◆ PROBLEM TO SOLVE
Once you find the line with "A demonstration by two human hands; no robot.", transcribe it and all the lines that follow to the end of the data, exactly as written; skip any pictures.

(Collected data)
※

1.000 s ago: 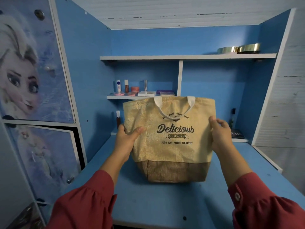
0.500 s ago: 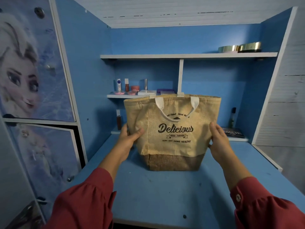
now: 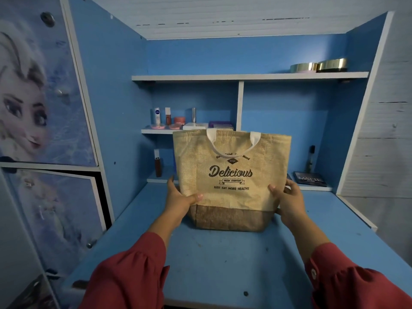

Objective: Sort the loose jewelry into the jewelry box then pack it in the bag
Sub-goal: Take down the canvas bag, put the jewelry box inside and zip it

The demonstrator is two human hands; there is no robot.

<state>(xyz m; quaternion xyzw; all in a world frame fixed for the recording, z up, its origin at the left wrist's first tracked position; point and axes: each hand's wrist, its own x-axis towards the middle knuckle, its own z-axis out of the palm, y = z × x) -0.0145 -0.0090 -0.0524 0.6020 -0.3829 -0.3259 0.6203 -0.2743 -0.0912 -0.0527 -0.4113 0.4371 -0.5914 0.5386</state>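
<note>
On the front of the bag [image 3: 231,175] you can read "Delicious" in large script, with "FRESH EVERYDAY" on a banner below it and "JUST EAT MORE HEALTHY" under that; the arc above is partly covered, showing "Mood" at its right end. The dark flat case [image 3: 310,179] on the low shelf at your right reads "MATTE". The label on the white tube [image 3: 157,116] is too small to read.

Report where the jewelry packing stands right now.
Done: no loose jewelry or jewelry box shows on the desk, so it may already be packed; the bag's inside is hidden. In hand: left hand and right hand hold the burlap bag upright on the desk. Left: probably just letting go.
</note>
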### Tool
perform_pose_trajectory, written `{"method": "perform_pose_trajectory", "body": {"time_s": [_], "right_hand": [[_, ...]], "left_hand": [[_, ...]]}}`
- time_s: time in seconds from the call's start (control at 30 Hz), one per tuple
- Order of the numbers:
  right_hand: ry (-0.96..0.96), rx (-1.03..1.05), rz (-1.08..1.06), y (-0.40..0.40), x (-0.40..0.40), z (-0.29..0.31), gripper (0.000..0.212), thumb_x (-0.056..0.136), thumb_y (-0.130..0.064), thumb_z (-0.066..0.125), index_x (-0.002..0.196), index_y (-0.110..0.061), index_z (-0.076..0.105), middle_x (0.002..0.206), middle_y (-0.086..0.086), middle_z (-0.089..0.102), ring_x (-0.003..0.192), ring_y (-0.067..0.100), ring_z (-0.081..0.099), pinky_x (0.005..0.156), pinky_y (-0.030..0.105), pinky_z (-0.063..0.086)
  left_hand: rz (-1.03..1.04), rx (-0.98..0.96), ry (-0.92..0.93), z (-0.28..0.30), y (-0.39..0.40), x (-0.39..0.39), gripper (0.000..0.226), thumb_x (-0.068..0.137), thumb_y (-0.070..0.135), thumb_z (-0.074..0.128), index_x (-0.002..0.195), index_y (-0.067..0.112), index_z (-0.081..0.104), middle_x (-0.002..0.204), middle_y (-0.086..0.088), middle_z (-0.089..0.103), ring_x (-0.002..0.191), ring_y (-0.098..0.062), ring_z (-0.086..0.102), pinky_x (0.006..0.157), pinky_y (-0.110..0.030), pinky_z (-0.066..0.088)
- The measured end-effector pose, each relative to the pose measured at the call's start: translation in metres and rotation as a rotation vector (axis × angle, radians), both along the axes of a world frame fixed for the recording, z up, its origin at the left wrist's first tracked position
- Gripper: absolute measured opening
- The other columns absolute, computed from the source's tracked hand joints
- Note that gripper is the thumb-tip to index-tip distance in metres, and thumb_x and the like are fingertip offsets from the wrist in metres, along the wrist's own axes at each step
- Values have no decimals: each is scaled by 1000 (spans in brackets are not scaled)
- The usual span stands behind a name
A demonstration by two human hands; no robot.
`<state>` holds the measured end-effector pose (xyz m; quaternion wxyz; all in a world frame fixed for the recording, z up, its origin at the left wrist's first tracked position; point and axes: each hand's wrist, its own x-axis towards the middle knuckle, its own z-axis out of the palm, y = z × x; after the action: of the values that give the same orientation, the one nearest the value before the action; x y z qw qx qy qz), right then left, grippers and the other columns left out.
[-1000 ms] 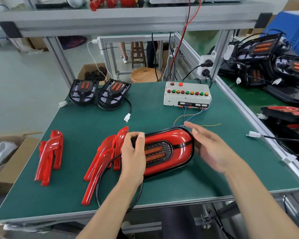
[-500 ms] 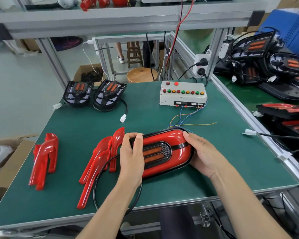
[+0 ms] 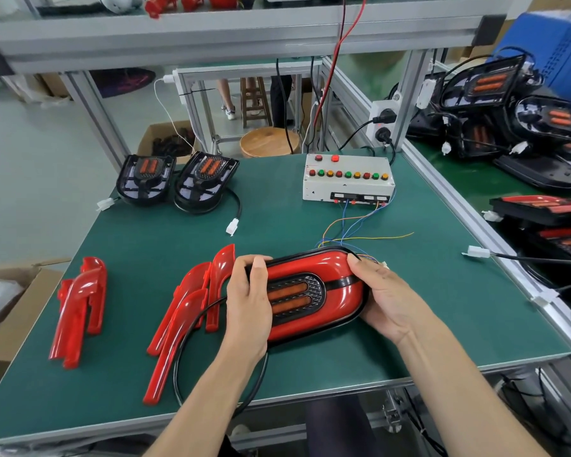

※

◆ RESULT
A demonstration by two human hands; no robot.
`<state>` holds the measured end-effector pose (xyz m; quaternion wxyz; all in a world frame fixed for the recording, z up, its origin at the left wrist's first tracked position; point and axes: each hand's wrist, its own x-axis towards the middle knuckle, its own z-axis out of the palm, y = z × x; after the action: of the values that give the same orientation, the one nearest the value before the action; x y z qw qx qy qz), right then left, grippers and the other columns left out.
[-1000 ms] 
[-500 ms] 
[+0 ms] 

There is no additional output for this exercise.